CDW Government Inc., the government subsidiary of reseller CDW Computer Centers Inc., offers federal government customers an e-commerce site that features more than 40,000 brand-name products. CDW-G ships 98 percent of all online credit-approved, in-stock orders the same day the purchase is made. CDW-G fully implements Internet technology on behalf of its federal customers through a free service called CDW-G@Work.

As part of this service, the company develops customized extranets for federal agency customers. Through the extranets, agencies have 24-hour access to product information tailored to their needs and specifications. Agencies also have access to personalized online ordering and account tracking.
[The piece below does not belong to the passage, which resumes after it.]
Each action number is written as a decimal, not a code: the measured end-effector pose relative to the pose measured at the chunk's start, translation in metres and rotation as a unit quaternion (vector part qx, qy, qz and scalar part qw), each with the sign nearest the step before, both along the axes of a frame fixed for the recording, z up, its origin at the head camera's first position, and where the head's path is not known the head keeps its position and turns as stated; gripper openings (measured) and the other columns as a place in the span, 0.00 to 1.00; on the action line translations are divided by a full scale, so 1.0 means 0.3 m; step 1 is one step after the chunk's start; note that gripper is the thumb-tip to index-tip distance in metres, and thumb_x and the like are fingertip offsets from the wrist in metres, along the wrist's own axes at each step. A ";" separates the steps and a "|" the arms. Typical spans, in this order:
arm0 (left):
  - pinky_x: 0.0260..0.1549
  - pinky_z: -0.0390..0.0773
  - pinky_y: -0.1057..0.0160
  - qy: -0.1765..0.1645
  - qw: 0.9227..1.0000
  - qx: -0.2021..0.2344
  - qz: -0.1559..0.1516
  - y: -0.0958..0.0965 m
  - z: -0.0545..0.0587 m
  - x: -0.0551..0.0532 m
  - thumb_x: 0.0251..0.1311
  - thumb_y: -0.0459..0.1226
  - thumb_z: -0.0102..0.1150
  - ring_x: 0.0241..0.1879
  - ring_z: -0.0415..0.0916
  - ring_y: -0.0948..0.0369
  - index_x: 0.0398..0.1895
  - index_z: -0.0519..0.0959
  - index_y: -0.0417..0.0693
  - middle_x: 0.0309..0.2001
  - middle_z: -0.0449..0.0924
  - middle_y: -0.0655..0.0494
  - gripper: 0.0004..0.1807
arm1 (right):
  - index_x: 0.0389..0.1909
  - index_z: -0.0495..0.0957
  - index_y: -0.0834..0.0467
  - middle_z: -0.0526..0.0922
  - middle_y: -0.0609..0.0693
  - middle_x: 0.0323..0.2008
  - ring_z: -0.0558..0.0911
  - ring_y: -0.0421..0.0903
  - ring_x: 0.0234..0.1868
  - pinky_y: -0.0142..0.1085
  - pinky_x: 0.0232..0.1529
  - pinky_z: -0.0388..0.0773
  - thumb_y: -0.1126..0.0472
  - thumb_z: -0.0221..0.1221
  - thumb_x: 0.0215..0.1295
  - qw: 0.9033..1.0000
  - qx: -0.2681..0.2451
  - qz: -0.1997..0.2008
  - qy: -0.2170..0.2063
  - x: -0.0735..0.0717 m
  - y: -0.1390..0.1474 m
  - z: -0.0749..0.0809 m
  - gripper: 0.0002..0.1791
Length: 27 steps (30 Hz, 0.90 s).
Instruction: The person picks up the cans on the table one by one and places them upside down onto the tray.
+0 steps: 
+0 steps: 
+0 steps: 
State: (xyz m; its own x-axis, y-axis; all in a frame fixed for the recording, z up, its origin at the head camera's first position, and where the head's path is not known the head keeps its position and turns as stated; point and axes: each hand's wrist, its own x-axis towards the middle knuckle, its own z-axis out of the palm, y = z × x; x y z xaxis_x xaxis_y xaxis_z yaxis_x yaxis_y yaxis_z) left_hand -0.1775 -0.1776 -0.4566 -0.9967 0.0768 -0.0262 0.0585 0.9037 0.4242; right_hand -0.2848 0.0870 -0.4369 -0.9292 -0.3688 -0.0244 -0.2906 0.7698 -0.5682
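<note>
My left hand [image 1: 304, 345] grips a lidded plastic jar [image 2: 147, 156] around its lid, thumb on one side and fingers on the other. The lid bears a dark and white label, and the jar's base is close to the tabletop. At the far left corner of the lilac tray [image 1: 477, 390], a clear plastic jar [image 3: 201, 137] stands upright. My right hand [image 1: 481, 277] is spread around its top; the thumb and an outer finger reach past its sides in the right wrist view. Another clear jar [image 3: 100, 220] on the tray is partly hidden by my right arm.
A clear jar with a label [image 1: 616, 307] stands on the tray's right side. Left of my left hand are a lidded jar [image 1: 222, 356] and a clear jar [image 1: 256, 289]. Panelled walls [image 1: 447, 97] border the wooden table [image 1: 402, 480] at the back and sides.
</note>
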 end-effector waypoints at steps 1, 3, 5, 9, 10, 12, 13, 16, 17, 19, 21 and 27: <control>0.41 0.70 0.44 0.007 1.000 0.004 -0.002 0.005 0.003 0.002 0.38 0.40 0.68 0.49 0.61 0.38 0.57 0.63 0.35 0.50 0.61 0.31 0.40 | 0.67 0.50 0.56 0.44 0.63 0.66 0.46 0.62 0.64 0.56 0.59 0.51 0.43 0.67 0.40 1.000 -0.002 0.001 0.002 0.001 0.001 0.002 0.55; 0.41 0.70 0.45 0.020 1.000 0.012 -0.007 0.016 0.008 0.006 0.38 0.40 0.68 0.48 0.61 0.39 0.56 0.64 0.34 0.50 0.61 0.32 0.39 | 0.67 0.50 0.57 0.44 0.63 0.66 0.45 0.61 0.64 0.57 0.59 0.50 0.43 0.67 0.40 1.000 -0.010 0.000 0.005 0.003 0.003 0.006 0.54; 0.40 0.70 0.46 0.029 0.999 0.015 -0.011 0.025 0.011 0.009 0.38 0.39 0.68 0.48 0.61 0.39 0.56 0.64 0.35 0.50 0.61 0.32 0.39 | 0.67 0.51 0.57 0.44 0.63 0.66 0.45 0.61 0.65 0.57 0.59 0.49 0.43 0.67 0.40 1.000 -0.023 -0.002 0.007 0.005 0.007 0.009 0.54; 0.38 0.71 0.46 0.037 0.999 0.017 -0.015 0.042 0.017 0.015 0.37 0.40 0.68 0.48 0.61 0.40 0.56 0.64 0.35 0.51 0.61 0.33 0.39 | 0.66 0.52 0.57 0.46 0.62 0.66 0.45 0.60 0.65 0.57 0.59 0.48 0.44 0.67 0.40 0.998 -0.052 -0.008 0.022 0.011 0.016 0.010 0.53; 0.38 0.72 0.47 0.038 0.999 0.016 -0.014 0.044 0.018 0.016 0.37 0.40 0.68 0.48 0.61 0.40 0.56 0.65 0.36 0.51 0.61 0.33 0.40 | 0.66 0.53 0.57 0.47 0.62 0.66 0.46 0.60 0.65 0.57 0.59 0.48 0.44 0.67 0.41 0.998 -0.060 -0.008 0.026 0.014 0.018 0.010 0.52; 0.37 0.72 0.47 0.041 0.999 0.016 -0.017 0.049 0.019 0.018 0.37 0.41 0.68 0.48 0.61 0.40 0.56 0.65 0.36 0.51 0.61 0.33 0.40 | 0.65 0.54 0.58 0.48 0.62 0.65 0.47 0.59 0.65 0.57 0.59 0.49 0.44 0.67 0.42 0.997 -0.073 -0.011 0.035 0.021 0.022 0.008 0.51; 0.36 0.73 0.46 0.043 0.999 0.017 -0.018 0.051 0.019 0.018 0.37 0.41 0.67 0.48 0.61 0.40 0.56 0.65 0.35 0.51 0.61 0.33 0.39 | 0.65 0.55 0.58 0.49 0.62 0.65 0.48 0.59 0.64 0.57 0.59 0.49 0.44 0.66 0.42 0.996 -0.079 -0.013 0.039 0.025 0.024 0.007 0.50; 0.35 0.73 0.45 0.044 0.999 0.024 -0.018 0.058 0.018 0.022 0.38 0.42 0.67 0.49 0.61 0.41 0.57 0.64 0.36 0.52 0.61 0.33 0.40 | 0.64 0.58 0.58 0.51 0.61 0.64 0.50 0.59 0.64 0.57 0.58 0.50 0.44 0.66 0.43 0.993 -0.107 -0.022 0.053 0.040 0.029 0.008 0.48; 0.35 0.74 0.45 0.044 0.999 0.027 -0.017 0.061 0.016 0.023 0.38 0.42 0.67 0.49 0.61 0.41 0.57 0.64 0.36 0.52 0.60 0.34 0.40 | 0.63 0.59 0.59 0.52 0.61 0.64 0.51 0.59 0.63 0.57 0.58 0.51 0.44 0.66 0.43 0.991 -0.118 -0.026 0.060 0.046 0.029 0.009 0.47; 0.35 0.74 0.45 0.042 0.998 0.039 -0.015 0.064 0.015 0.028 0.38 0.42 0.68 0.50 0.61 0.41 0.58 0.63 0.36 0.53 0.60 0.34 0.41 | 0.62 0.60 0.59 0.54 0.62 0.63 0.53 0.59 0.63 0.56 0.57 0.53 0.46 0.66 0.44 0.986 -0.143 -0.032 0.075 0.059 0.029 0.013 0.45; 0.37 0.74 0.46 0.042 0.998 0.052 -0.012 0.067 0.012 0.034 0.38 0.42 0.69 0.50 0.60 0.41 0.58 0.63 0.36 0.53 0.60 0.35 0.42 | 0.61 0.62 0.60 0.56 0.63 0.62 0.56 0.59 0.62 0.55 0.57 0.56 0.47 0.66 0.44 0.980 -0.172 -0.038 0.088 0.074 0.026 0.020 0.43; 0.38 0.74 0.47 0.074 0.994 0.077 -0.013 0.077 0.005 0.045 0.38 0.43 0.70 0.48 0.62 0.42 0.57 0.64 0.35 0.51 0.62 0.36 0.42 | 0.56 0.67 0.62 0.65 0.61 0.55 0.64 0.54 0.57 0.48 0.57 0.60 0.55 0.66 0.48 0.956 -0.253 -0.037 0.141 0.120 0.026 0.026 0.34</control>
"In an age when people want information at their fingertips and rapid response, using Web technology this way is a logical step," said CDW-G senior vice president Larry Kirsch.

GTSI has developed a similar site as part of a program called gtsi.com. Customers can order products off the open market or through any of GTSI's various contracts through a single procurement, with the site automatically sorting out the orders to reflect the buying rules and fees of each contract.

Observers say such programs will become increasingly popular because GSA has made a point of encouraging agencies to move into e-commerce as part of the SmartPay program.

Christopher Pieroth, senior vice president of government products at US Bank, one of the GSA-approved card issuers, said, "GSA SmartPay puts a very heavy emphasis on electronic access capabilities—particularly the Internet. The program gives the government the ability to order, do maintenance and tracking on their accounts and receive electronic reports via the Internet."

"GSA SmartPay gives the government a virtually bureaucracy-free way to do business," procurement expert Shook said. "In terms of making purchases, the government should be able to get the same technology advantages that are available in the commercial world."